§ BRIEF
Copy the data below exactly. Any pictures in it should be omitted.

§ SUPPLIED DATA
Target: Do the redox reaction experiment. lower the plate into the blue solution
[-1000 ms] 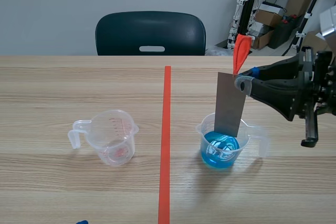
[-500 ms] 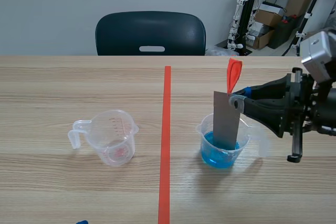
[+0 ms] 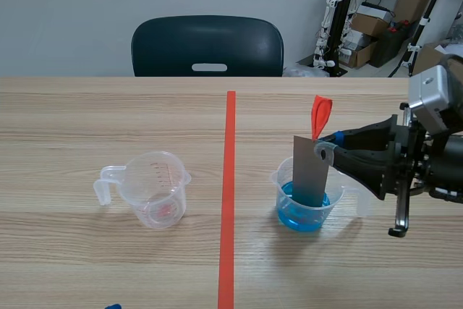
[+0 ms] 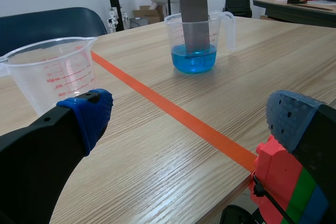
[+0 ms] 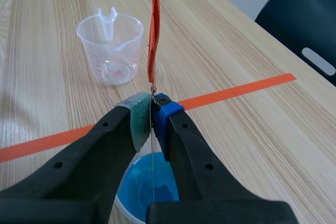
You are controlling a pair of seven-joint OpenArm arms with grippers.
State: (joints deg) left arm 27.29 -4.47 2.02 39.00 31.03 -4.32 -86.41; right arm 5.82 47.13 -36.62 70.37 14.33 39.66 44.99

§ WORKED SOLUTION
Target: Do the redox reaction experiment. lower the plate into the blue solution
[-1000 ms] 
[-500 ms] 
[+0 ms] 
[+0 ms] 
[+0 ms] 
You are controlling a pair of seven-joint OpenArm arms with grippers.
State: (joints deg) left arm 27.29 -4.47 2.02 39.00 31.03 -4.32 -86.41; right arm 5.82 47.13 -36.62 70.37 14.33 39.66 44.99

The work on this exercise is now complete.